**Activity:**
Return every record exactly as it appears. Leave nothing out.

**Material for this task:**
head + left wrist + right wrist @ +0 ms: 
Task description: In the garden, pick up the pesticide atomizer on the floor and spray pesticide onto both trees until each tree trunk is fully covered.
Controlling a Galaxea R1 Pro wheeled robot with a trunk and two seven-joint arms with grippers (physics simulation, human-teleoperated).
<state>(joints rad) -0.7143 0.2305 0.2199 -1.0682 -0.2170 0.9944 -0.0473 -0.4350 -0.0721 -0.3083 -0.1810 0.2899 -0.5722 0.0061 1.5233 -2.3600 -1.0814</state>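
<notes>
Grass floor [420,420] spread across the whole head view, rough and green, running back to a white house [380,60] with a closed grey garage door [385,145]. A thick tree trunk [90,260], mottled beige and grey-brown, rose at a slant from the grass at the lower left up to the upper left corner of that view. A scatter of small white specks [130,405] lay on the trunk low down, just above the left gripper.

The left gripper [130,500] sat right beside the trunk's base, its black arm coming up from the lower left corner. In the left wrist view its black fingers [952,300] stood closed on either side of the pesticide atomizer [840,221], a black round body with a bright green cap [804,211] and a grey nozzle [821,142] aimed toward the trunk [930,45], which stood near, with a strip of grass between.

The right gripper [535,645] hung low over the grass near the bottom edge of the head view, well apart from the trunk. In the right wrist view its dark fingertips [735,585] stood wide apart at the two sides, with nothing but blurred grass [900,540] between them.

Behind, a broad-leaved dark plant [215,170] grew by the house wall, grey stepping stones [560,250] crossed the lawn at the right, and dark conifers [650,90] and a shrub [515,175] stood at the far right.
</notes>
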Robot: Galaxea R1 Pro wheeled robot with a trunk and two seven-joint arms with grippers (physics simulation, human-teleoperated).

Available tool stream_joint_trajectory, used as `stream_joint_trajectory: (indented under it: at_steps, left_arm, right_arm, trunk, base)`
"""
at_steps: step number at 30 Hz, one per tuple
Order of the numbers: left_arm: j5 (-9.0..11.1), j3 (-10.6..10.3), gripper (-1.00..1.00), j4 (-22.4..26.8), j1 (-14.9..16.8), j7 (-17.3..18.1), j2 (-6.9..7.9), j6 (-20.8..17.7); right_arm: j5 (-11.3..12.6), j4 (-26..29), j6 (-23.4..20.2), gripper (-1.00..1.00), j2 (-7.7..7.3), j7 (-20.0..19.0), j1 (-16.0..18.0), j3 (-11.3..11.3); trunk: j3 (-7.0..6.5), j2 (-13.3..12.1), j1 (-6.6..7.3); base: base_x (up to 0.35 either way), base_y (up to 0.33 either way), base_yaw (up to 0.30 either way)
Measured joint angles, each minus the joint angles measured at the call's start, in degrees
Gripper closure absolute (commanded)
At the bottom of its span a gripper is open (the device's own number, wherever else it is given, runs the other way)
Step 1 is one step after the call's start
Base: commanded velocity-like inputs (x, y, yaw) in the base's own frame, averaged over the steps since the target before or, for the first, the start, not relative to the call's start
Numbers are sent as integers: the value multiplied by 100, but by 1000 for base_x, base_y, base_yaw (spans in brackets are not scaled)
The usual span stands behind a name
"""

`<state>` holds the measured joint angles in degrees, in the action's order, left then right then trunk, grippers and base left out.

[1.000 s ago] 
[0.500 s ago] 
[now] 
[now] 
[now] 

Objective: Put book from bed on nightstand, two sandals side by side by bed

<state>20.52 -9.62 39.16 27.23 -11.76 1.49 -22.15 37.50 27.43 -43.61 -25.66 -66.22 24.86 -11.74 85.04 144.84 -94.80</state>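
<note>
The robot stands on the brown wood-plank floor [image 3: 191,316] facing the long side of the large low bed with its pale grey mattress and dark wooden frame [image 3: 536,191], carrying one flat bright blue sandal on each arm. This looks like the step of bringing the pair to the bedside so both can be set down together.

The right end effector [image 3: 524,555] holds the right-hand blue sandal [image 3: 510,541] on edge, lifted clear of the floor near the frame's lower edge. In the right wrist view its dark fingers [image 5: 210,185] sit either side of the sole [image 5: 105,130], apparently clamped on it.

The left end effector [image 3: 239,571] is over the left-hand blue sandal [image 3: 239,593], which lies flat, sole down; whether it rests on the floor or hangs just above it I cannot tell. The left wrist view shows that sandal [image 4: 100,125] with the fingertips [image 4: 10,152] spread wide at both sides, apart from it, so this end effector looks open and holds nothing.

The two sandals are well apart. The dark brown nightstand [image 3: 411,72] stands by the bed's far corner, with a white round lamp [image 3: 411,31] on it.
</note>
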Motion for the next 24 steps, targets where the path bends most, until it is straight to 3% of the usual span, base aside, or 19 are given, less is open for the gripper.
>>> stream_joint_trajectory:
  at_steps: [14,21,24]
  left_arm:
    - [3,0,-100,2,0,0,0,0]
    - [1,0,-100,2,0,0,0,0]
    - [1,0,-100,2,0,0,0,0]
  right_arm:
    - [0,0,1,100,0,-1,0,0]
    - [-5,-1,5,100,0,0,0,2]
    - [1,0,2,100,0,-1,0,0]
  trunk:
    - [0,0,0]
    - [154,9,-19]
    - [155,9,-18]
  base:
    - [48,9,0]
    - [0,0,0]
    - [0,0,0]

**Exercise solution:**
head + left wrist + right wrist @ +0 ms: 
Task description: In the garden, pick up the pesticide atomizer on the floor and spray pesticide onto both trees until each tree trunk is fully covered.
Controlling a Galaxea R1 Pro wheeled robot with a trunk and two seven-joint arms with grippers (physics simulation, human-teleoperated).
<state>(joints rad) -0.7143 0.2305 0.2199 -1.0682 -0.2170 0.9944 -0.0473 -0.4350 -0.0721 -0.3083 -0.1810 0.2899 -0.5722 0.0061 1.5233 -2.3600 -1.0814</state>
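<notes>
Grass floor [420,420] spread across the whole head view, rough and green, running back to a white house [380,60] with a closed grey garage door [385,145]. A thick tree trunk [90,260], mottled beige and grey-brown, rose at a slant from the grass at the lower left up to the upper left corner of that view. A scatter of small white specks [130,405] lay on the trunk low down, just above the left gripper.

The left gripper [130,500] sat right beside the trunk's base, its black arm coming up from the lower left corner. In the left wrist view its black fingers [952,300] stood closed on either side of the pesticide atomizer [840,221], a black round body with a bright green cap [804,211] and a grey nozzle [821,142] aimed toward the trunk [930,45], which stood near, with a strip of grass between.

The right gripper [535,645] hung low over the grass near the bottom edge of the head view, well apart from the trunk. In the right wrist view its dark fingertips [735,585] stood wide apart at the two sides, with nothing but blurred grass [900,540] between them.

Behind, a broad-leaved dark plant [215,170] grew by the house wall, grey stepping stones [560,250] crossed the lawn at the right, and dark conifers [650,90] and a shrub [515,175] stood at the far right.
</notes>
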Robot: Galaxea R1 Pro wheeled robot with a trunk and two seven-joint arms with grippers (physics simulation, human-teleoperated).

Available tool stream_joint_trajectory, used as `stream_joint_trajectory: (indented under it: at_steps, left_arm, right_arm, trunk, base)`
"""
at_steps: step number at 30 Hz, one per tuple
Order of the numbers: left_arm: j5 (-9.0..11.1), j3 (-10.6..10.3), gripper (-1.00..1.00), j4 (-22.4..26.8), j1 (-14.9..16.8), j7 (-17.3..18.1), j2 (-6.9..7.9), j6 (-20.8..17.7); right_arm: j5 (-11.3..12.6), j4 (-26..29), j6 (-23.4..20.2), gripper (-1.00..1.00), j2 (-7.7..7.3), j7 (-20.0..19.0), j1 (-16.0..18.0), j3 (-11.3..11.3); trunk: j3 (-7.0..6.5), j2 (-13.3..12.1), j1 (-6.6..7.3); base: base_x (up to 0.35 either way), base_y (up to 0.33 either way), base_yaw (up to 0.30 either way)
Measured joint angles, each minus the joint angles measured at the call's start, in degrees
Gripper closure absolute (commanded)
At the bottom of its span a gripper is open (the device's own number, wherever else it is given, runs the other way)
Step 1 is one step after the call's start
Base: commanded velocity-like inputs (x, y, yaw) in the base's own frame, averaged over the steps since the target before or, for the first, the start, not relative to the call's start
Numbers are sent as integers: the value multiplied by 100, but by 1000 for base_x, base_y, base_yaw (spans in brackets are not scaled)
The usual span stands behind a name
"""

`<state>` holds the measured joint angles in degrees, in the action's order, left then right then trunk, grippers and base left out.

[1.000 s ago] 
[0.500 s ago] 
[now] 
[now] 
[now] 

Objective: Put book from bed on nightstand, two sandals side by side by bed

<state>20.52 -9.62 39.16 27.23 -11.76 1.49 -22.15 37.50 27.43 -43.61 -25.66 -66.22 24.86 -11.74 85.04 144.84 -94.80</state>
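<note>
The robot stands on the brown wood-plank floor [image 3: 191,316] facing the long side of the large low bed with its pale grey mattress and dark wooden frame [image 3: 536,191], carrying one flat bright blue sandal on each arm. This looks like the step of bringing the pair to the bedside so both can be set down together.

The right end effector [image 3: 524,555] holds the right-hand blue sandal [image 3: 510,541] on edge, lifted clear of the floor near the frame's lower edge. In the right wrist view its dark fingers [image 5: 210,185] sit either side of the sole [image 5: 105,130], apparently clamped on it.

The left end effector [image 3: 239,571] is over the left-hand blue sandal [image 3: 239,593], which lies flat, sole down; whether it rests on the floor or hangs just above it I cannot tell. The left wrist view shows that sandal [image 4: 100,125] with the fingertips [image 4: 10,152] spread wide at both sides, apart from it, so this end effector looks open and holds nothing.

The two sandals are well apart. The dark brown nightstand [image 3: 411,72] stands by the bed's far corner, with a white round lamp [image 3: 411,31] on it.
</note>
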Motion for the next 24 steps, targets where the path bends most, until it is straight to 3% of the usual span, base aside, or 19 are given, less is open for the gripper.
>>> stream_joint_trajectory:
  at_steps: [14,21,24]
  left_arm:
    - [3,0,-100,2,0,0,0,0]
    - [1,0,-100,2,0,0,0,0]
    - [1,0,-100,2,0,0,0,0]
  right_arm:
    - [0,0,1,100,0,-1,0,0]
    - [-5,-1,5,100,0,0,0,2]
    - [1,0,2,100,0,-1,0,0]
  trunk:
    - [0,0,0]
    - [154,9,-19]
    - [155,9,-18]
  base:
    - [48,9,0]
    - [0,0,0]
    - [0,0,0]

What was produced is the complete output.